This statue of Roger Sherman was given to the National Statuary Hall Collection by Connecticut in 1872.
Roger Sherman, born in Newton, Massachusetts, on April 19, 1721, exemplifies the self-made man. After attending the local "common" schools he was apprenticed as a cobbler, but he became a self-taught mathematician and scholar. After his father's death he entered business with his brother in Connecticut and studied and practiced law. From 1755 until his death he was active in public affairs, including service as New Haven County surveyor, an associate justice on the Supreme Court of the colony, and a member of the state legislature. Treasurer of Yale University from 1765 to 1776, he was later awarded an honorary degree. In 1774 he was elected the first mayor of New Haven, a post he held until his death.

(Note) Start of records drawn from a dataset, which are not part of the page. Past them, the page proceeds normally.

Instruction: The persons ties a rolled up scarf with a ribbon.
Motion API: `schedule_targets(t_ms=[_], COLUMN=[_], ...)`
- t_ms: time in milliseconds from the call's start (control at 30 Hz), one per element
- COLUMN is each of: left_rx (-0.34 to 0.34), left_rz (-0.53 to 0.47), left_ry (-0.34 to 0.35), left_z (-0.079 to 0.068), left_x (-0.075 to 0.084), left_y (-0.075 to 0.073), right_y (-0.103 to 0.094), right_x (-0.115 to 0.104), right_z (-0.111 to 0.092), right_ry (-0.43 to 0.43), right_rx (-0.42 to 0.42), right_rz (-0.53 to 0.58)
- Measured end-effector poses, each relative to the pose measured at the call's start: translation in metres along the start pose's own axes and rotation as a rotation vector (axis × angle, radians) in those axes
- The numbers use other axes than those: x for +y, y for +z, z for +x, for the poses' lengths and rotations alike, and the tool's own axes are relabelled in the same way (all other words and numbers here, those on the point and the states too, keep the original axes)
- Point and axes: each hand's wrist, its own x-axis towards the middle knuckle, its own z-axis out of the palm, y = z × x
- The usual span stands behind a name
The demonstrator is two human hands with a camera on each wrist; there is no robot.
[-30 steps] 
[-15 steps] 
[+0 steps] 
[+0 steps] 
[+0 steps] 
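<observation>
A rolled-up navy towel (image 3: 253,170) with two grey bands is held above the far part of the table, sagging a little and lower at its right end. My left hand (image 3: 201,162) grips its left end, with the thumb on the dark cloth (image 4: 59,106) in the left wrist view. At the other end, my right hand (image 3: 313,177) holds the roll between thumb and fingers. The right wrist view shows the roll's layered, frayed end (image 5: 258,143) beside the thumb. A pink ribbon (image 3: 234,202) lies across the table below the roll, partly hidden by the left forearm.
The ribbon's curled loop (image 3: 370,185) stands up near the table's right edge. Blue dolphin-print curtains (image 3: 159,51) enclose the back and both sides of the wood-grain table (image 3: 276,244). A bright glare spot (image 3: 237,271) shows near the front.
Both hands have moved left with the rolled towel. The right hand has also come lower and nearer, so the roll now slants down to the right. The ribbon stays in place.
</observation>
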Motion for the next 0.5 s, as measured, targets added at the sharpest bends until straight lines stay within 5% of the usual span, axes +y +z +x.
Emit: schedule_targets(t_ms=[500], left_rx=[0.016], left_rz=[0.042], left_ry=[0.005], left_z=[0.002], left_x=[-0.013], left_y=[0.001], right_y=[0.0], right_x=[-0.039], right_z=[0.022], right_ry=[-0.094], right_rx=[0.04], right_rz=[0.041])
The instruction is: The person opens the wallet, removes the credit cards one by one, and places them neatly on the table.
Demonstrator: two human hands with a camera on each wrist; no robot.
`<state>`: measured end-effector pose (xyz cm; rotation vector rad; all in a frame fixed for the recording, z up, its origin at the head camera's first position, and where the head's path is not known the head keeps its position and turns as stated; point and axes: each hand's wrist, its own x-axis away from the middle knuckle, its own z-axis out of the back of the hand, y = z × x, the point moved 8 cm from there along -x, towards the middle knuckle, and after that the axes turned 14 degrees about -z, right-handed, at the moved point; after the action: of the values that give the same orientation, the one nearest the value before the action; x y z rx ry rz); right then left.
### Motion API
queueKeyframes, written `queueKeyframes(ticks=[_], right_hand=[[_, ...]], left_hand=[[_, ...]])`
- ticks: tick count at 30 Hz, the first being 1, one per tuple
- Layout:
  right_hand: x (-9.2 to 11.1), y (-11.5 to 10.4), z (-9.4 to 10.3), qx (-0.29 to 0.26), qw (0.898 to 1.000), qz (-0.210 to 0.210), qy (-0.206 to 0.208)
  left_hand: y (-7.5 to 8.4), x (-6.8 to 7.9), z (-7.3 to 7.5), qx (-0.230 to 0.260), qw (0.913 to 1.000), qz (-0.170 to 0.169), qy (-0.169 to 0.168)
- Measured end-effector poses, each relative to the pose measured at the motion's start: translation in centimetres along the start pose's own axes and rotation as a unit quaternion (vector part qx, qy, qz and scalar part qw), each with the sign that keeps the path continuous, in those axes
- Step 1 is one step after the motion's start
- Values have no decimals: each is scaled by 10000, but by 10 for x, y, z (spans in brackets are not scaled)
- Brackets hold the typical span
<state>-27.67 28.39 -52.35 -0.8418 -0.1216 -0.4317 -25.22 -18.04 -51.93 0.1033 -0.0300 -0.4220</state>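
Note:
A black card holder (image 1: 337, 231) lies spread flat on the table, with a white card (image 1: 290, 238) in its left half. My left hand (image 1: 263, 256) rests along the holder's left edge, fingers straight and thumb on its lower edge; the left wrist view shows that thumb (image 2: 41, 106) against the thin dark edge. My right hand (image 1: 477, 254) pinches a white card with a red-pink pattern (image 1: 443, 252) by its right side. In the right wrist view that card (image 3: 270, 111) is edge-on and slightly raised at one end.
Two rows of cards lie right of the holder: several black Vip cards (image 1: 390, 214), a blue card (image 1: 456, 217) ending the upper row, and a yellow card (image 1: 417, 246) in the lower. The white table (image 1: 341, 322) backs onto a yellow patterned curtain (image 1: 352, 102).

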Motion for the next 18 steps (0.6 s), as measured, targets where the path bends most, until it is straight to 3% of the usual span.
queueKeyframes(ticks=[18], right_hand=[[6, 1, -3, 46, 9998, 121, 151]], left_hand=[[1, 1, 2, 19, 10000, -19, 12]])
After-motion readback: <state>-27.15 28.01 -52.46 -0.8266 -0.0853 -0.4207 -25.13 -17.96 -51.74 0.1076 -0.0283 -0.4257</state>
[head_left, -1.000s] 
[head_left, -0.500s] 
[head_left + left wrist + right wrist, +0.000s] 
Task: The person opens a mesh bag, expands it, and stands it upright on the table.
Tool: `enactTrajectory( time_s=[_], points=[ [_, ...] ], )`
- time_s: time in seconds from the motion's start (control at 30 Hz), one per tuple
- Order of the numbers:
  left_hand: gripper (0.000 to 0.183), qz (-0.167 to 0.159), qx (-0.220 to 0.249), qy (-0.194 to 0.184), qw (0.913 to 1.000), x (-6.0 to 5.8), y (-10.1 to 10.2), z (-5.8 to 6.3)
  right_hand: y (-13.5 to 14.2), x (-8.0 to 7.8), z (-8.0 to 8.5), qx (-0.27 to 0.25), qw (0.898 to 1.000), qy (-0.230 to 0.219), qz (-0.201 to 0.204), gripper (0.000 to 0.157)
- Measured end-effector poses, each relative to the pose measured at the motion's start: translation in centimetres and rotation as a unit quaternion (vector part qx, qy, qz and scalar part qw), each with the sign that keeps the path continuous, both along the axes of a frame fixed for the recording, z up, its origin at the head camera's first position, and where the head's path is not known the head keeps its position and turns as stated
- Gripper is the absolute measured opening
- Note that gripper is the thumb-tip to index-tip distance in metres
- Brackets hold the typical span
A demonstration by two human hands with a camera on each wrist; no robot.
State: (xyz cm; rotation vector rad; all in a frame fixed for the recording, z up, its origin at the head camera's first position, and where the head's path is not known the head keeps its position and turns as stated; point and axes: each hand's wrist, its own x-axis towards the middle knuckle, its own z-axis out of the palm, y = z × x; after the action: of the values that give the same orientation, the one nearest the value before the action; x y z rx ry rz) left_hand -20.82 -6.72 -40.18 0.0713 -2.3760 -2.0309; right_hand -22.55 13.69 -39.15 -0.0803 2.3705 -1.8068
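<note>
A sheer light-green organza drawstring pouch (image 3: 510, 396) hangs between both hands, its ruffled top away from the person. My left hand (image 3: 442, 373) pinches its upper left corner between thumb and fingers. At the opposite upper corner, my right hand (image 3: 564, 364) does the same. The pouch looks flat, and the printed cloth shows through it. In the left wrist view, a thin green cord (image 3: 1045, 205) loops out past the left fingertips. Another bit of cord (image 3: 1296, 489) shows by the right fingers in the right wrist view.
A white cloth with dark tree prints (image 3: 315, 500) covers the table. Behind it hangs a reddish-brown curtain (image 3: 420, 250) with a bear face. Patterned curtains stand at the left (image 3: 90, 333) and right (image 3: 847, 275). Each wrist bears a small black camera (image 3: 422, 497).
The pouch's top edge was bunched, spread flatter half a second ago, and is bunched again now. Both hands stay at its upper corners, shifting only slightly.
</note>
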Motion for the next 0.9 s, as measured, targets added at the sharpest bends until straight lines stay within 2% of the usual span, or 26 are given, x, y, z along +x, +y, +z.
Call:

Respected by his contemporaries, Sherman was the only member of the Continental Congress who signed all four of the great state papers: the Association of 1774, the Declaration of Independence, the Articles of Confederation, and the Constitution. He helped draft the Declaration of Independence. Patrick Henry called him one of the three greatest men at the Constitutional Convention. He proposed the dual system of congressional representation, which was adopted. Under the pseudonym "A Countryman" he wrote a series of newspaper letters to the people of Connecticut supporting the Constitution.
Elected a representative to the first Congress in 1789–1791 and to the senate in 1791, he was regarded as one of the most influential members of Congress. Roger Sherman died on July 23, 1793, and is buried in New Haven.